◆ **AIM OF THE EXERCISE**
The answer should be an exact repeat of the stretch of material below from the line containing "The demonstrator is" through the line containing "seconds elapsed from".
::::
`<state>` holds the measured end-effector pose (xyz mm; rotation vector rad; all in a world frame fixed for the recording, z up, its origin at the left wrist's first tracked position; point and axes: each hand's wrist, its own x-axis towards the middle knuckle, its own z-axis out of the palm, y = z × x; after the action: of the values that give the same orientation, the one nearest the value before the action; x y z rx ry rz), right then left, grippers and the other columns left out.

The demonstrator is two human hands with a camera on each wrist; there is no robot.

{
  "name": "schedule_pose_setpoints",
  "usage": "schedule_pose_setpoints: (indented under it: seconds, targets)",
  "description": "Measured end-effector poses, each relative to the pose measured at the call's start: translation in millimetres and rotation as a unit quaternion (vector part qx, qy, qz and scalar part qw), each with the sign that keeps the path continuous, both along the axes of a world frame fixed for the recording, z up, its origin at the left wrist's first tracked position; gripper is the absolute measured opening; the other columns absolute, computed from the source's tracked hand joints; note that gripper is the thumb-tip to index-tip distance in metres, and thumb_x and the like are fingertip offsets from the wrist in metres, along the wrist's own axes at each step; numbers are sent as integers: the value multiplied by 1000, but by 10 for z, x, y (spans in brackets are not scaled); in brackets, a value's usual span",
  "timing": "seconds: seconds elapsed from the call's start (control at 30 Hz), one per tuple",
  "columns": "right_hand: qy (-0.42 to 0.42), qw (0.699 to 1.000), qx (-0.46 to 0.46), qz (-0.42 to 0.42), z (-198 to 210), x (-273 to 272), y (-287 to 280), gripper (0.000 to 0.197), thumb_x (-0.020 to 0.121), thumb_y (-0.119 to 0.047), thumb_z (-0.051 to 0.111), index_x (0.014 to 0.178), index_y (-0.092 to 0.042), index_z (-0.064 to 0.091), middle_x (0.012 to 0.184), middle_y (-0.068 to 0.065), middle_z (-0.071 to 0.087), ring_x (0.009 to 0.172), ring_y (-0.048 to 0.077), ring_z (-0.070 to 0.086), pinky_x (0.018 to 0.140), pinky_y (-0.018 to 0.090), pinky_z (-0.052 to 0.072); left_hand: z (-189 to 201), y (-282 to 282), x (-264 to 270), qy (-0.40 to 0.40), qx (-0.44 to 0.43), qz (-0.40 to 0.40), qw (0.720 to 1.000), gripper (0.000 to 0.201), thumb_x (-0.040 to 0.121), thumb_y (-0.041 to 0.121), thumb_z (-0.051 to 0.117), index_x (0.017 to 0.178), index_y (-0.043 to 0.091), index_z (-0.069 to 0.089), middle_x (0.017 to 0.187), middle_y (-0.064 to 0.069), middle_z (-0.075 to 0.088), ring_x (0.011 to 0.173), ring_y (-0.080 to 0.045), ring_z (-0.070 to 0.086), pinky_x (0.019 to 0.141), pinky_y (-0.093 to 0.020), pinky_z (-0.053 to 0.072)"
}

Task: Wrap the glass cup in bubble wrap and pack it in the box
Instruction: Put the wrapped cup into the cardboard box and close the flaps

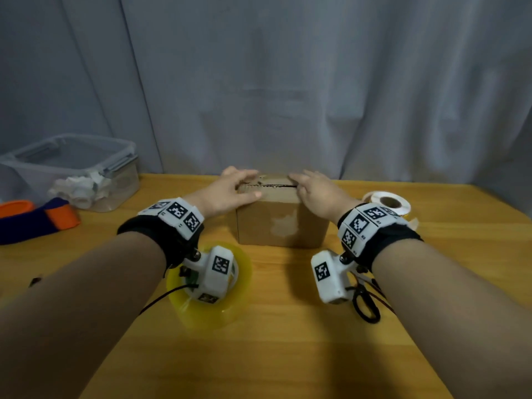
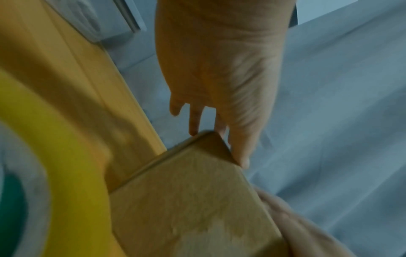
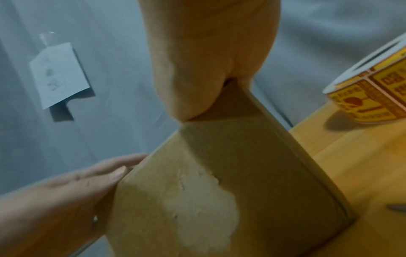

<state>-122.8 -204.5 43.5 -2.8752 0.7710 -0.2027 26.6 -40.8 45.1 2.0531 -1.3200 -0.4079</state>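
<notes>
With our left hand (image 1: 230,191) and right hand (image 1: 316,191) flat, fingers straight, we press shut the small brown cardboard box (image 1: 282,223), the glass cup presumably hidden inside; next, probably the yellow tape roll (image 1: 210,309).

— What's the left hand (image 2: 219,73) doing?
— Straight fingers (image 2: 241,149) lie on the top corner of the cardboard box (image 2: 193,200).
— Anything beside it?
— A blurred yellow roll (image 2: 72,156) on the tabletop (image 2: 72,73).
</notes>
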Motion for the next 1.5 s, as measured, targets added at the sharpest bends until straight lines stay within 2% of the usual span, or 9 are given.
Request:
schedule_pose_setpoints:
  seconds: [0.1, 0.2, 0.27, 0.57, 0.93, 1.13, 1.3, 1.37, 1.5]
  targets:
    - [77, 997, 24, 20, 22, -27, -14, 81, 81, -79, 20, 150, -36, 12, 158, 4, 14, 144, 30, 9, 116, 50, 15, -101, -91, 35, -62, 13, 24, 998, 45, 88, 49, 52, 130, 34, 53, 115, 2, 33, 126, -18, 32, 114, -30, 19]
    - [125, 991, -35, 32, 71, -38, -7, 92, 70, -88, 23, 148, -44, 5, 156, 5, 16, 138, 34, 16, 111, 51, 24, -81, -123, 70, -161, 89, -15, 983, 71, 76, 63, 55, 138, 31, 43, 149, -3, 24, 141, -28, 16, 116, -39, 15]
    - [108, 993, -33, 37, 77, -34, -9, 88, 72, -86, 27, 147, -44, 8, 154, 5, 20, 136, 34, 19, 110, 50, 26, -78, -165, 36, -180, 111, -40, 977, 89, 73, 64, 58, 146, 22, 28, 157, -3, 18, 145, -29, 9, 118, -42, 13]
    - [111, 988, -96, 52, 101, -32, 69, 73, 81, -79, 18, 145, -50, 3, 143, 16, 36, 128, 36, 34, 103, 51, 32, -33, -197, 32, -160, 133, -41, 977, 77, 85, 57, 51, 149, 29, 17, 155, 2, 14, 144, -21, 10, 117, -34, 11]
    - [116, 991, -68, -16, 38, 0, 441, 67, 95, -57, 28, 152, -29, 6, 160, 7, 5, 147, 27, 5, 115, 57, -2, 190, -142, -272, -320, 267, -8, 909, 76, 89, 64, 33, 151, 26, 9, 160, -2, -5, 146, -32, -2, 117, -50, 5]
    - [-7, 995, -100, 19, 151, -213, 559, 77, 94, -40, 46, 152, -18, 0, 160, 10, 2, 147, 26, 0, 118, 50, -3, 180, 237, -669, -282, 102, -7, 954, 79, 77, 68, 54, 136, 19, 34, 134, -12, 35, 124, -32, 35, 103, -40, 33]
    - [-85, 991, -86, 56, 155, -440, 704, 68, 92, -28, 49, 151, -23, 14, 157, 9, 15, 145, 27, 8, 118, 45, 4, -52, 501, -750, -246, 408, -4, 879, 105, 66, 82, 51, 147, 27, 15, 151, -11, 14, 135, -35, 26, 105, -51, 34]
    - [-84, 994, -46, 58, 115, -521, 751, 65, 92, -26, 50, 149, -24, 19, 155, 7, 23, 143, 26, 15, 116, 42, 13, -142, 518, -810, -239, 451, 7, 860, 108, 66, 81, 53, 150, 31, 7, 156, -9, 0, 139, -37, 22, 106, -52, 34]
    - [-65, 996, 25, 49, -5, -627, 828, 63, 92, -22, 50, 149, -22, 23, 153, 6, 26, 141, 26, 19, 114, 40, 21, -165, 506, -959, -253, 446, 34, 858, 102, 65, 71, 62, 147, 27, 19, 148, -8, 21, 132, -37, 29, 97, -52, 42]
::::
◆ **WRITTEN ANSWER**
The demonstrator is two human hands with a camera on each wrist; there is no robot.

{
  "name": "schedule_pose_setpoints",
  "usage": "schedule_pose_setpoints: (indented under it: seconds, targets)",
  "description": "Measured end-effector poses, each relative to the pose measured at the call's start: translation in millimetres and rotation as a unit quaternion (vector part qx, qy, qz and scalar part qw), each with the sign that keeps the path continuous, both along the axes of a world frame fixed for the recording, z up, its origin at the left wrist's first tracked position; gripper is the absolute measured opening; the other columns absolute, computed from the source's tracked hand joints; note that gripper is the thumb-tip to index-tip distance in metres, and thumb_x and the like are fingertip offsets from the wrist in metres, along the wrist's own axes at each step; numbers are sent as integers: the value multiplied by 1000, but by 10 for z, x, y (spans in brackets are not scaled); in brackets, a value's usual span",
  "timing": "seconds: seconds elapsed from the call's start (control at 30 Hz), one per tuple",

No other output was requested.